• **What is being asked**: The data must be copied over exactly and in full.

• **Recorded information**:
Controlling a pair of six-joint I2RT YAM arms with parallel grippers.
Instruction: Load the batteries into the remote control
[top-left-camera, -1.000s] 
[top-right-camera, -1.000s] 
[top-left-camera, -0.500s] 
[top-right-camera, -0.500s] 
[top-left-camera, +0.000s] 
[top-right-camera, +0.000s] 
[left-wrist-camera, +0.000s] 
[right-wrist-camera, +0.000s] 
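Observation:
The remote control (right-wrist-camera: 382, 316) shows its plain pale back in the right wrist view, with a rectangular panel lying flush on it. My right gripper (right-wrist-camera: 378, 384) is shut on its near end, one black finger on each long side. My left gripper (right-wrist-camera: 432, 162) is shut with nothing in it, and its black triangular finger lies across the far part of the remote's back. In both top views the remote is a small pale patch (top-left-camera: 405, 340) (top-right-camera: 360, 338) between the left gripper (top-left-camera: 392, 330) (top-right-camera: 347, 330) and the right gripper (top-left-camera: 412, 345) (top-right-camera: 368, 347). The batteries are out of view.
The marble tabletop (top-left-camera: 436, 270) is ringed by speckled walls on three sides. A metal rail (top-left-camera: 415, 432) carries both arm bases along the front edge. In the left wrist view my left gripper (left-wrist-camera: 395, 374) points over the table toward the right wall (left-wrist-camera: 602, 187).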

• **Solution**:
Controlling a pair of six-joint I2RT YAM arms with parallel grippers.
Instruction: Load the batteries into the remote control
[top-left-camera, -1.000s] 
[top-right-camera, -1.000s] 
[top-left-camera, -0.500s] 
[top-right-camera, -0.500s] 
[top-left-camera, +0.000s] 
[top-right-camera, +0.000s] 
[left-wrist-camera, +0.000s] 
[right-wrist-camera, +0.000s] 
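Observation:
The remote control (right-wrist-camera: 382, 316) shows its plain pale back in the right wrist view, with a rectangular panel lying flush on it. My right gripper (right-wrist-camera: 378, 384) is shut on its near end, one black finger on each long side. My left gripper (right-wrist-camera: 432, 162) is shut with nothing in it, and its black triangular finger lies across the far part of the remote's back. In both top views the remote is a small pale patch (top-left-camera: 405, 340) (top-right-camera: 360, 338) between the left gripper (top-left-camera: 392, 330) (top-right-camera: 347, 330) and the right gripper (top-left-camera: 412, 345) (top-right-camera: 368, 347). The batteries are out of view.
The marble tabletop (top-left-camera: 436, 270) is ringed by speckled walls on three sides. A metal rail (top-left-camera: 415, 432) carries both arm bases along the front edge. In the left wrist view my left gripper (left-wrist-camera: 395, 374) points over the table toward the right wall (left-wrist-camera: 602, 187).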

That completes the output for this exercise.